# Numpy: Numeric Computing Library

NumPy is a core package for Python development. It is used for numerical computing. Many other libraries, such as Pandas, Matplotlib, and Statmodels all rely on Numpy.

NumPy's main contributions are:

> Efficient numberic computation with C primitives

> Efficient collections with vectorized operations

> An integrated and natural Linear Algebra API

> A C API for connecting NumPy with libraries written in C, C++, or FORTRAN.

In Python, everything is an Object, which means that even simple integers are also objects. With the required machinery to make these data types work, we refer to them as "Boxed Ints". NumPy converts these into primitive data types in order to make them more efficient.

In [6]:
import numpy as np
import sys

In [7]:
np.int8

numpy.int8

You can use numpy to specify integers and their sizes, saving a lot of space compared to native python.

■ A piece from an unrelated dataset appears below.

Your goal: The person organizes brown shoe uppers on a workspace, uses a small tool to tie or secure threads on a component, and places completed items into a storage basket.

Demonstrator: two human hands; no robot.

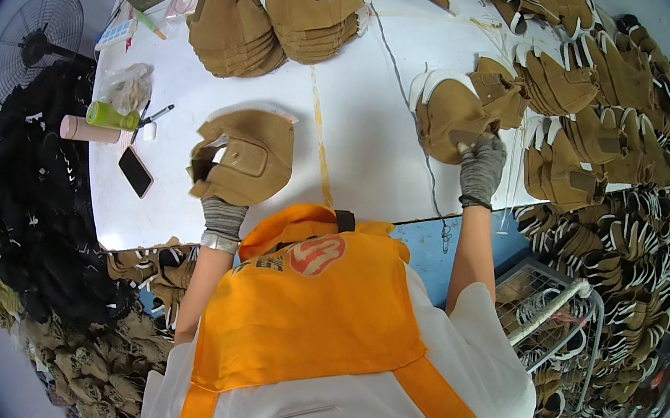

The same thing goes for arrays. python natively wraps each item in a list into an object. When converting a list to numpy, it saves a ton of data.

## NumPy Arrays

Creating a numpy array is simple, just like making a Python list

In [14]:
array = np.array([ 0, 1, 2, 3, 4])
array

array([0, 1, 2, 3, 4])

**numPy arrays are unique from Python lists in a lot of ways, however a rather important one is:**

> You must keep data types the same, as numPy works to optimize the array based on the types.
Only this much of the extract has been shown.